Before 1816, doctors listened to hearts and lungs by pressing an ear directly against the patient’s chest. That changed when RenĂ© Laennec, a French physician, watched two children sending tapping signals to each other through a long piece of solid wood in a Paris courtyard. Inspired, he tightly rolled a sheet of paper, placed one end on a patient’s chest and his ear to the other, and found he could hear the heart far more clearly than with direct contact. He refined the idea into a hollow wooden tube about 25 centimeters long and 3.5 centimeters across.

That single-ear design dominated for decades. The familiar two-eared version with flexible tubing and a flat diaphragm evolved gradually through the 1800s and into the 1900s. The underlying principle, though, hasn’t changed: capture vibrations, channel them through a sealed path, deliver them to the ear. Even Laennec’s rolled paper tube and a modern cardiac stethoscope rely on the same physics. The modern version simply does it with better materials, tighter seals, and more precise frequency filtering.
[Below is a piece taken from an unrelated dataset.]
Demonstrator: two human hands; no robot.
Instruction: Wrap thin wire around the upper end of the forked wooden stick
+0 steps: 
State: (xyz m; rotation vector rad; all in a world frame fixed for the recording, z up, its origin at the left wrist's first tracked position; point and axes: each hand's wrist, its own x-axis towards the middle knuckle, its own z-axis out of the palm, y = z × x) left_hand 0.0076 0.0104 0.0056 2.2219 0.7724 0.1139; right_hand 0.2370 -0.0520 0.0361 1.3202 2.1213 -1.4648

The Pinard Horn: A Specialized Variant

Not every stethoscope looks like the one draped around a doctor’s neck. The Pinard horn is a simple trumpet-shaped hollow tube, typically 14 to 18 centimeters long, made from plastic or aluminum. It’s designed for one specific job: listening to a fetal heartbeat through a pregnant person’s abdomen. The wide, flat end is pressed against the belly, and the practitioner places their ear against the narrow end. No tubing, no earpieces. Sound travels through the air column inside the cone. Pinard horns are still widely used in low-resource settings because they need no power, have no parts that break, and cost almost nothing to produce.